**TASK:**
Only one stretch of the data below is wanted: the lines starting at the one with "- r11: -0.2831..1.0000" and ending at the one with "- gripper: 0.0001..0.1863", both included, given again exactly.

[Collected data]

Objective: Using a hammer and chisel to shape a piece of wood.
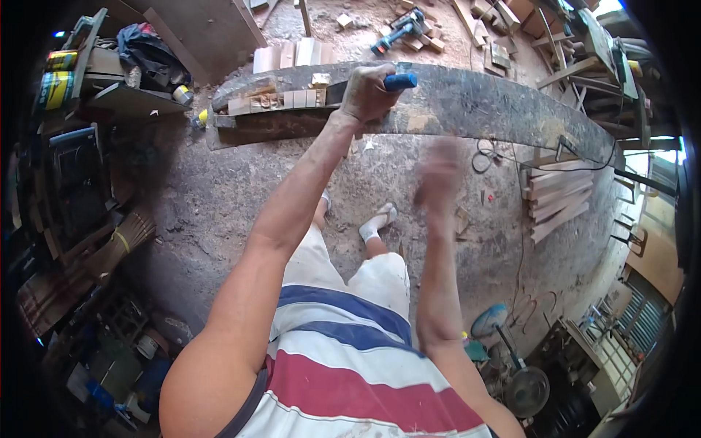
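Note:
My left hand (367, 93) is closed over the workbench, gripping a tool whose blue handle (400, 81) sticks out to the right of the fist. The rest of that tool is hidden by the hand, so I cannot make out its kind. Left of the fist, a row of short wood blocks (277, 101) lies along the near side of the bench (496, 106). My right hand (440, 171) hangs in the air short of the bench's near edge, apart from it. Motion smears its fingers, and I cannot tell what, if anything, they hold.
A blue cordless drill (398, 36) lies beyond the bench among wood offcuts (436, 40). Stacked wood strips (558, 193) stand at the right, near a cable (520, 248). A fan (526, 390) is at the lower right. Cluttered shelving (80, 80) lines the left.

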### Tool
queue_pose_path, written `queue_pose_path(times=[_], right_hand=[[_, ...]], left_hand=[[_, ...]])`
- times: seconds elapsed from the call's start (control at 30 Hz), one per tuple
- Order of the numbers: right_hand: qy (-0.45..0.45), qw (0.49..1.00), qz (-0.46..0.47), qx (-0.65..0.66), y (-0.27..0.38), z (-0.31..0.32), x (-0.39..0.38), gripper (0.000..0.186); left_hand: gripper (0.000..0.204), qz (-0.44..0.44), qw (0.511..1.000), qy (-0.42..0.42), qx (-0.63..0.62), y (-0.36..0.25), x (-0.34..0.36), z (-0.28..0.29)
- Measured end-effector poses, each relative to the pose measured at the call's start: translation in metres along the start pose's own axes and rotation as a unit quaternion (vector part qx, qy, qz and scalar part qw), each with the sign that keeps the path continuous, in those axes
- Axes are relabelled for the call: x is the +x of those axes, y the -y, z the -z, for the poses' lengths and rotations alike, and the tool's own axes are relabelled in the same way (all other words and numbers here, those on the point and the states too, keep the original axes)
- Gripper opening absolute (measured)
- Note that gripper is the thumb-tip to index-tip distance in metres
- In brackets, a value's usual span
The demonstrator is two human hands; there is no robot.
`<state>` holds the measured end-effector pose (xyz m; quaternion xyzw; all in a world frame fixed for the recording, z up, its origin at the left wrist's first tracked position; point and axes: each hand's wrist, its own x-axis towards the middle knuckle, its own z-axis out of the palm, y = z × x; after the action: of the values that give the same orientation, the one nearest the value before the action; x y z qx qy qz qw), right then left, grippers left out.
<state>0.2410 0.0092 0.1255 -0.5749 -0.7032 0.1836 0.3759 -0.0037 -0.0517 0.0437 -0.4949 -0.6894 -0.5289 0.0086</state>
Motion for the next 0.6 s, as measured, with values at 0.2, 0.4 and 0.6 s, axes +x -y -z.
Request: queue_pose_path(times=[0.2, 0.4, 0.6], right_hand=[[0.171, 0.951, -0.129, 0.223, 0.057, 0.068, -0.003, 0.026], [-0.025, 0.995, -0.028, 0.09, -0.005, 0.007, 0.007, 0.018], [0.351, 0.9, -0.18, 0.185, -0.002, 0.031, -0.035, 0.018]], left_hand=[[0.028, 0.041, 0.998, 0.036, 0.024, 0.006, -0.011, 0.015], [0.029, 0.051, 0.998, 0.025, -0.024, 0.014, -0.01, 0.013], [0.019, -0.03, 0.997, 0.065, -0.015, 0.005, -0.001, 0.046]])
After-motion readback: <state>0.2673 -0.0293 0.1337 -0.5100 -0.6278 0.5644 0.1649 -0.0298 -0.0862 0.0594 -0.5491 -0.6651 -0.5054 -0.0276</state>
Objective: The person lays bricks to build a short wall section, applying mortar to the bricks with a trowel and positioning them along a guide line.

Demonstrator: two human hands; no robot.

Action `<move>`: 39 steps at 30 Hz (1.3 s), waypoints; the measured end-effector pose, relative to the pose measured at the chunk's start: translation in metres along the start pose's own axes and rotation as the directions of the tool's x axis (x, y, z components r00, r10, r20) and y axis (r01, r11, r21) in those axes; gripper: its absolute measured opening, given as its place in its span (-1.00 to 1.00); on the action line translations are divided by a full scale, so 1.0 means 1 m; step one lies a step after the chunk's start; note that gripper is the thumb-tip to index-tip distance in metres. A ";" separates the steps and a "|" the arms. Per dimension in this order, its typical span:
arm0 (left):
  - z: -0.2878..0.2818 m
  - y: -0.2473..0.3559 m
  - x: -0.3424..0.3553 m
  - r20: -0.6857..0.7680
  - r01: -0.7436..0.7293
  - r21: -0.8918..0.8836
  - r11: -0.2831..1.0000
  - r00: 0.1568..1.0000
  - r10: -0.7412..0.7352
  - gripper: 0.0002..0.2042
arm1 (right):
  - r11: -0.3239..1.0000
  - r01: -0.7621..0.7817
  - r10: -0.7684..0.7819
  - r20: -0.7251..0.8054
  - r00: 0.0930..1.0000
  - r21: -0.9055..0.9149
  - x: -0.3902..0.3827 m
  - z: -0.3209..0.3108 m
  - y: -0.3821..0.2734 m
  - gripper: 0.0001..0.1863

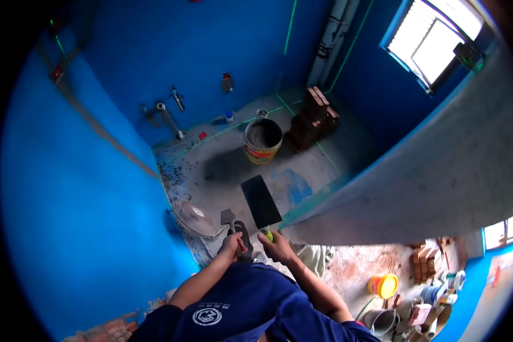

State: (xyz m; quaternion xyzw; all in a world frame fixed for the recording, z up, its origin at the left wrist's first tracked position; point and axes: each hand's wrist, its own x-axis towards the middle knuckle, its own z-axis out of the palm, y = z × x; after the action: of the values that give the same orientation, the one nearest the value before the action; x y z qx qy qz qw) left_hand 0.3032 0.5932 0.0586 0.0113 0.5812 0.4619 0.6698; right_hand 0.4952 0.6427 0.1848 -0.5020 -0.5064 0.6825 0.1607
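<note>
The float [261, 202] pointed from right hand [277, 249] toward bucket [260, 155].
Its long axis slanted left; that hand was closed round its handle, the left hand [231, 246] round a trowel [228, 216].

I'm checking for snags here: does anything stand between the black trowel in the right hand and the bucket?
Nothing visible does: floor shows between the black trowel, held in the right hand, and the bucket. The fan is off to the left.

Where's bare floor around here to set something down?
Bare floor lies between the fan, the grey-filled bucket and the small red piece. The brick stack crowds the bucket's right; tubs crowd the picture's lower right.
</note>
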 end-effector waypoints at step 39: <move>0.186 0.170 0.209 0.237 0.535 0.443 0.720 0.704 -0.669 -0.74 | 0.954 -0.298 0.253 -0.447 0.858 -0.033 0.217 -0.055 -0.037 -0.35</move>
State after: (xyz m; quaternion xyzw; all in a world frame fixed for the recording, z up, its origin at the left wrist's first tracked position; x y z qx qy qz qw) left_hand 0.3252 0.9199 0.0522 0.0228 0.4807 0.0937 0.8716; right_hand 0.4353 0.8455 0.1037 -0.7169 -0.4139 0.5418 0.1456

**SOLUTION FOR THIS TASK:**
  - r11: -0.2831..1.0000
  - r00: 0.1568..1.0000
  - r10: -0.7412..0.7352
  - gripper: 0.0002..0.2042
arm1 (right):
  - r11: -0.3239..1.0000
  - r01: -0.7621..0.7817
  - r10: -0.7684..0.7819
  - r20: -0.7251..0.8054
  - r00: 0.0930..1.0000
  - r21: -0.9055..0.9149
  - x: -0.3902..0.3827 m
  - z: -0.3209..0.3108 m
  - y: -0.3821..0.2734 m
  - gripper: 0.0001..0.1863

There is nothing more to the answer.